The industry of animal cell-based/cultured technology has not yet brought any products to market, but the entry is fast approaching and applicable federal labels are soon going to be required.
And, the North American Meat Institute (NAMI) and the Alliance for Meat, Poultry and Seafood Innovation (AMPS Innovation) have linked up to represent both conventional and cultured meat, poultry and seafood companies to ask the federal government for “a labeling framework that fosters transparency, consumer confidence, and a level playing field while also aligning with longstanding law and policy.”
“As demand for meat, poultry, and seafood increases, the need for nutritious protein, increased productivity, and a more diversified supply chain will soon be greater than ever before,” the two groups said in a letter to USDA’s Under Secretary for Food Safety, Mindy Brashears.
“Meeting these needs will require innovative solutions and a clear, science-based regulatory system that supports new approaches to food production and enables greater consumer choice.
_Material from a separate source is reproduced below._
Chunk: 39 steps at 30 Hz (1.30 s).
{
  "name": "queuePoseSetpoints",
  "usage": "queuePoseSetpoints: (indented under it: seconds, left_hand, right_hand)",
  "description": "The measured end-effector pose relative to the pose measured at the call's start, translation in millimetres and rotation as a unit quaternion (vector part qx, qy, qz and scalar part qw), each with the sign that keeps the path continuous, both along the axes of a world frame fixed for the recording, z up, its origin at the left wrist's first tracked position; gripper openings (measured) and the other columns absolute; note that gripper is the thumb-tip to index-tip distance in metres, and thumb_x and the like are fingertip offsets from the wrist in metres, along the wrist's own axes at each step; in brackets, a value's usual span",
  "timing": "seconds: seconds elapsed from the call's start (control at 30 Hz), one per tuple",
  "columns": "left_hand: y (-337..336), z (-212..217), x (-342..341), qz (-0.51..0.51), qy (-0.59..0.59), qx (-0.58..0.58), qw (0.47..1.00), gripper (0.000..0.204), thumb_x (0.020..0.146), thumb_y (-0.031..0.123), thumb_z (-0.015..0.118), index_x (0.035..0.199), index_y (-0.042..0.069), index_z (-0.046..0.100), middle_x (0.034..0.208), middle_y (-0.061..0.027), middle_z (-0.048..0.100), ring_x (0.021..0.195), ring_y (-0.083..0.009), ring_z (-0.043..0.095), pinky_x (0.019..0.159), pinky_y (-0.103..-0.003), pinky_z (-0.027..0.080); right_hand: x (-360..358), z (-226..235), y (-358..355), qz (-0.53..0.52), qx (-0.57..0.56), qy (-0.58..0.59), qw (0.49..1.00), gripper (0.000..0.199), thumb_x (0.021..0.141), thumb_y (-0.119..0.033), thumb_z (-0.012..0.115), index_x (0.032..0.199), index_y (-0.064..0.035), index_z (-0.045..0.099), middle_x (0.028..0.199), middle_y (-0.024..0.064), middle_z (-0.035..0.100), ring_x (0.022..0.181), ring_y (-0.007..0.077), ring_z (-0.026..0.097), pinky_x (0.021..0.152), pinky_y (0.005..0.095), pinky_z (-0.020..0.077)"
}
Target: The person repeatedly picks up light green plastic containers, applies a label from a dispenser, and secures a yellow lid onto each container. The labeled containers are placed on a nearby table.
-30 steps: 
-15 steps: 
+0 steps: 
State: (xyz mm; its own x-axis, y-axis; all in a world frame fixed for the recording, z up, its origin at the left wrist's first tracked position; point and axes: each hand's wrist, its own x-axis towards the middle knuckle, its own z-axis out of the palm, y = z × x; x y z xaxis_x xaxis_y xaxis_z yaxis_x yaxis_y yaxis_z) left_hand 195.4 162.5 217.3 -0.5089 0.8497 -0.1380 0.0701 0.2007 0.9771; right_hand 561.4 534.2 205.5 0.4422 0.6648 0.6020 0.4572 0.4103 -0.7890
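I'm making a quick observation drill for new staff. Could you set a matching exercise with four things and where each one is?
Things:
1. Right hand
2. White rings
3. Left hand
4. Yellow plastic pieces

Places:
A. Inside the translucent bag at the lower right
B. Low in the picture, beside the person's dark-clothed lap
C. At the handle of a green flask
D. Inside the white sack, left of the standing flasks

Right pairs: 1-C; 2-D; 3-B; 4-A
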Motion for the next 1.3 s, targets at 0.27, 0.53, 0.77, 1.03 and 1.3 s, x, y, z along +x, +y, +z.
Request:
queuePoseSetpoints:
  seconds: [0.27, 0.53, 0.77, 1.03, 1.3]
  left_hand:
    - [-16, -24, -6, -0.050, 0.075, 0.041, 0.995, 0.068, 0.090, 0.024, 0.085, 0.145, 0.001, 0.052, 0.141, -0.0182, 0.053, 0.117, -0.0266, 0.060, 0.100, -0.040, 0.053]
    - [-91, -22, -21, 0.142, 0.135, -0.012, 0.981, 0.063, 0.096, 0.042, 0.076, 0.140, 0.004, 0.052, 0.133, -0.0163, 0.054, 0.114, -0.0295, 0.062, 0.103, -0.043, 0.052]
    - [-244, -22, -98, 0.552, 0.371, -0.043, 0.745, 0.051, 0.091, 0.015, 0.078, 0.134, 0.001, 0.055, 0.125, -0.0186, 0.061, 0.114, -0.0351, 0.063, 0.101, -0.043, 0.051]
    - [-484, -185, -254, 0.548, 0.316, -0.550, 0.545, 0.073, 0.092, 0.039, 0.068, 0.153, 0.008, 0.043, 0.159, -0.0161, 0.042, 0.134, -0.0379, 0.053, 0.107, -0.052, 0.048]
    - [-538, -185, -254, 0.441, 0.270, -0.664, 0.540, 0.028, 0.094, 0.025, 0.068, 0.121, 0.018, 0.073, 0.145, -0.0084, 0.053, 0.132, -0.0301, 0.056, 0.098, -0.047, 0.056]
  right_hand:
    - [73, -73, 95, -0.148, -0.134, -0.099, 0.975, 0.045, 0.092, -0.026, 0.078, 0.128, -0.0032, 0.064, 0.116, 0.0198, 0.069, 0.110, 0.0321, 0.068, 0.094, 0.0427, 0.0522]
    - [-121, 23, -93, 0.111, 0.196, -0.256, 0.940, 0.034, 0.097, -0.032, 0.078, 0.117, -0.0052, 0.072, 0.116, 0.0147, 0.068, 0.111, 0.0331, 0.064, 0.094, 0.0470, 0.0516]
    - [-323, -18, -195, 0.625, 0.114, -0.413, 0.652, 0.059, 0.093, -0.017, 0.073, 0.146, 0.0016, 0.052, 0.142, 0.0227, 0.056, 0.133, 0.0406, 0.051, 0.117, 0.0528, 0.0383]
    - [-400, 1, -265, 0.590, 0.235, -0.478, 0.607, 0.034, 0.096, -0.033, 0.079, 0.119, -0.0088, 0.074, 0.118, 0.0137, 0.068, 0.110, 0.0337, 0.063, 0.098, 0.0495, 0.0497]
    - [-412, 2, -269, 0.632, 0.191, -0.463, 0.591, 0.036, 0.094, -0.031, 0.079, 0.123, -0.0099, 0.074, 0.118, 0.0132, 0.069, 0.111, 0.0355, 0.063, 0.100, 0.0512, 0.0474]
One solution is animal cell-based/cultured technology, which allows innovators to produce additional meat, poultry, and seafood options for consumers, complementing an array of conventional products already on the market.
“We understand that the U.S. Department of Agriculture’s Food Safety and Inspection Service (FSIS) intends to propose regulations on the labeling of cell-based/cultured meat and poultry products, and coordinate with the U.S. Food and Drug Administration (FDA) on joint principles on product labeling and claims.
“In addition, FDA recently issued a Request for Information on the ‘labeling of foods comprised of or containing’ cell-based/cultured seafood, in which FDA notes that it intends to use the information and data resulting from the request “to determine what type(s) of action if any, [it] should take to ensure that these foods are labeled properly.”
“We write to express our support for these important regulatory processes, and to respectfully urge FSIS to solicit the data needed to propose and ultimately establish an appropriate mandatory labeling requirement for cell-based/cultured meat and poultry products.”
The two organizations suggest FSIS use the federal process known as “Advance Notice of Proposed Rulemaking (ANPR),” suggesting it will “better inform the agency’s decision-making process, while also ensuring that the current labeling standards remain high.
In the letter, while recognizing that rulemaking can be time consuming, the two organizations said they “appreciate the speed at which FSIS and FDA have moved and we hope this pace will continue as the process moves forward.”
“It is possible and likely that cell-based/cultured meat and poultry products may be ready to come to market before FSIS’s rulemaking process concludes,” they wrote.
“We commend FSIS and FDA for their continued leadership and encourage both agencies to continue to work in close coordination to ensure consistency in labeling across the industry.
“In just two years, the agencies have engaged stakeholders and taken important steps to establish a clear, predictable, and timely approach to overseeing the production of these products within the existing regulatory frameworks for meat, poultry, and seafood. In doing so, the agencies have affirmed yet again our nation’s role as the world leader in protein production and responsible, science-based food innovation.”